I wanted to second what Cowboy said--going through the gates (walk, trot, and canter) all at a two point is a great exercise for many parts of your body. It'll help you perfect and hold your position when it comes to jumping; it'll also help with your seat, keeping your hands steady, and it helps to put your leg in the correct position.

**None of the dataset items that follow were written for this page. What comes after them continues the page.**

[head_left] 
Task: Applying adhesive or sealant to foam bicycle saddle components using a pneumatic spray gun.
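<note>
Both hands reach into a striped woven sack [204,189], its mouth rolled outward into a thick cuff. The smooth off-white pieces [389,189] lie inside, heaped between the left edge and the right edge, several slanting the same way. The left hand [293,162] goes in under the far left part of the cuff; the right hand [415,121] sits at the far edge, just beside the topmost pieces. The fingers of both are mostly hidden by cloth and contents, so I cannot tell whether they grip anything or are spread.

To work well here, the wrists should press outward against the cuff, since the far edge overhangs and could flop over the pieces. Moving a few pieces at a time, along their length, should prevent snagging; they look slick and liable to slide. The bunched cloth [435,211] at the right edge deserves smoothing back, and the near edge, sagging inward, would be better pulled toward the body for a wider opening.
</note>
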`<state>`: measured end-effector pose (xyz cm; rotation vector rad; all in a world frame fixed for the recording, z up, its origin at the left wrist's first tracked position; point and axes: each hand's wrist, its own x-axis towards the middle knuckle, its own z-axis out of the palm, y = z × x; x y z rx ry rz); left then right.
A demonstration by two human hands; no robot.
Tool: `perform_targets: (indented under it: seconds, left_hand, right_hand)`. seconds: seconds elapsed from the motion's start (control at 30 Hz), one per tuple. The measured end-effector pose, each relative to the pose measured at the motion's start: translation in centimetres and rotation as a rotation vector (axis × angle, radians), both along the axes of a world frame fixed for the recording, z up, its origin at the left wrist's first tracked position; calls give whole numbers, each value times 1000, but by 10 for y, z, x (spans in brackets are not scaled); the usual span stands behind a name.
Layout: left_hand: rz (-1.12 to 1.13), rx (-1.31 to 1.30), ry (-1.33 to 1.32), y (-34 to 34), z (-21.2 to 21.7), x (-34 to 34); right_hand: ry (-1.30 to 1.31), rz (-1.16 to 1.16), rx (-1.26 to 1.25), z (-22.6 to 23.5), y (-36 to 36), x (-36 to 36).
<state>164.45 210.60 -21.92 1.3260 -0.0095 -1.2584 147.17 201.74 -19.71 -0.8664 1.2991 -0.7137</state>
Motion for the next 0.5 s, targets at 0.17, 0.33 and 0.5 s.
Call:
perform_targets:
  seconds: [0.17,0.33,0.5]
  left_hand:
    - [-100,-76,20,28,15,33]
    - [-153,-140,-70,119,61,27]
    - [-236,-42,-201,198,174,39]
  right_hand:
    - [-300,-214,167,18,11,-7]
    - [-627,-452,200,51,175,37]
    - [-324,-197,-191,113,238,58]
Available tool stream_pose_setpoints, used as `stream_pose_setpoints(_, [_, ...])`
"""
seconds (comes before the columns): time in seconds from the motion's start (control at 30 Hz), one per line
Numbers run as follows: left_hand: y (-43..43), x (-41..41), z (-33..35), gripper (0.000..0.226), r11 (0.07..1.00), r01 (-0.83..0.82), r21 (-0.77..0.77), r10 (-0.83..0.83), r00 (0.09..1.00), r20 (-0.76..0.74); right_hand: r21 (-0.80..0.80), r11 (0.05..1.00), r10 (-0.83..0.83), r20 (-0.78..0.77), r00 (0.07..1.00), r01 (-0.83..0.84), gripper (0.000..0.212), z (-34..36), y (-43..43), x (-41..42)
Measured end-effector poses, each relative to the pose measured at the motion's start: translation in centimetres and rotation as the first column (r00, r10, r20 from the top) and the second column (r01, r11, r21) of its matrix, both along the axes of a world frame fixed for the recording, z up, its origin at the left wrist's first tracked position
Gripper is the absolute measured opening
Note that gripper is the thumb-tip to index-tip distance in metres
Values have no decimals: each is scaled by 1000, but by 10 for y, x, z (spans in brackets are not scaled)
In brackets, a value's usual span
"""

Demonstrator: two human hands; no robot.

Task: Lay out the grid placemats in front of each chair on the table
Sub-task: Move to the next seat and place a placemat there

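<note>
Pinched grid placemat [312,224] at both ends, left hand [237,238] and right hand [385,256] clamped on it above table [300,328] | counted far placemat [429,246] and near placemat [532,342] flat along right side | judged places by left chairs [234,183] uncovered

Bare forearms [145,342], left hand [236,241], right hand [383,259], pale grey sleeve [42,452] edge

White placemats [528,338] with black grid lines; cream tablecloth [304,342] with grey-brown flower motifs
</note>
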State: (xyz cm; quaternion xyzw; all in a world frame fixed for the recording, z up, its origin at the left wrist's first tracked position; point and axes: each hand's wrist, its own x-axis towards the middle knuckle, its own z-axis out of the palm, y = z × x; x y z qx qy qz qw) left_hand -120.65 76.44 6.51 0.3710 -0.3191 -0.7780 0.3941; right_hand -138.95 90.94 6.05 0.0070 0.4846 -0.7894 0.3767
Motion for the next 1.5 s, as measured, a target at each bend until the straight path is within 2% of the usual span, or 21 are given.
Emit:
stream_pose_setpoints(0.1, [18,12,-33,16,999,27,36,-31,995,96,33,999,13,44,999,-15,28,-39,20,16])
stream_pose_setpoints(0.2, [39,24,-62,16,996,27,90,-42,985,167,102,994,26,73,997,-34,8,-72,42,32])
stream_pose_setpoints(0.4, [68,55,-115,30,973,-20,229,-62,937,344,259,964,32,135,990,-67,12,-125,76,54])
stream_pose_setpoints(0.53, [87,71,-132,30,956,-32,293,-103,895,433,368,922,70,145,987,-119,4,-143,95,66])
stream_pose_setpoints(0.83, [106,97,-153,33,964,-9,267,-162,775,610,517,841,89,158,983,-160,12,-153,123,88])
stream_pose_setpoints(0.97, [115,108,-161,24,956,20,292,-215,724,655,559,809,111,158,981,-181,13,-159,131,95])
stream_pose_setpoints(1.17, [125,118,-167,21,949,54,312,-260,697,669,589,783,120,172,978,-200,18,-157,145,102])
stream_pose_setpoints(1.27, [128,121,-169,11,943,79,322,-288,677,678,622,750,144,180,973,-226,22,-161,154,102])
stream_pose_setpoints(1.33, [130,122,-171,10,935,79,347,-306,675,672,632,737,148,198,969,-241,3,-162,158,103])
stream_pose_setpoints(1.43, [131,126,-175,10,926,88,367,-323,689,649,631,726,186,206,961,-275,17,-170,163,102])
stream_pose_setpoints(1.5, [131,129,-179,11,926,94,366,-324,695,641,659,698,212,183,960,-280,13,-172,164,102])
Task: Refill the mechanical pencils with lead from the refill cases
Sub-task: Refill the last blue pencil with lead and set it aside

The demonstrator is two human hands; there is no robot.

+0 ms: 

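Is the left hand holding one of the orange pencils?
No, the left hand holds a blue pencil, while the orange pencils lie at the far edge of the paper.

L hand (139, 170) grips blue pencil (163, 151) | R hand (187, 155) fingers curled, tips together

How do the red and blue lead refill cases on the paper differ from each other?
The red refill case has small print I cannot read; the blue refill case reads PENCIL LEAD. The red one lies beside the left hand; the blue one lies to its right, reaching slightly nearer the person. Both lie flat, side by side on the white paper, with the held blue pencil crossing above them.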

No stirrup work is another great way to strengthen.


----------



## AceyGrace (Jan 21, 2014)

Well I took my first tumble of my horse today  100% not his fault. My instructor utilised a lunge whip as he was hesitating at smaller jumps (he's an ex-hunter that sees anything less than 3ft as pointless!) which sent him flying over a 2ft pole at about 3 1/2 feet! lol.
I will say after I got back on (covered in wet, dirty sand lol) that it did encourage me to stop leaning forward so much and we went over again very smoothly! 
thanks so much four your tips guys, I will definitely work on improving my balance and position with the exercises you mentioned


----------



## CowboysDream (Nov 12, 2011)

Haha gotta love that dirty and wet sand! Last time I fell I had sand where it should not be lol. So much to remember while jumping lol... Look where you want to go, sit up, leg on at the base, hands up, eyes up  Its amazing when you get it though!


----------



## AceyGrace (Jan 21, 2014)

Yeah after a few lessons it's starting to feel a lot smoother... I think my horse is getting into it a bit more too 
My instructor now has to yell "Sit up, shoulders back!" right before the jump so I actually focus on what my body's doing lol but that helps a lot. 
Hopefully next lesson will be less eventful haha!


----------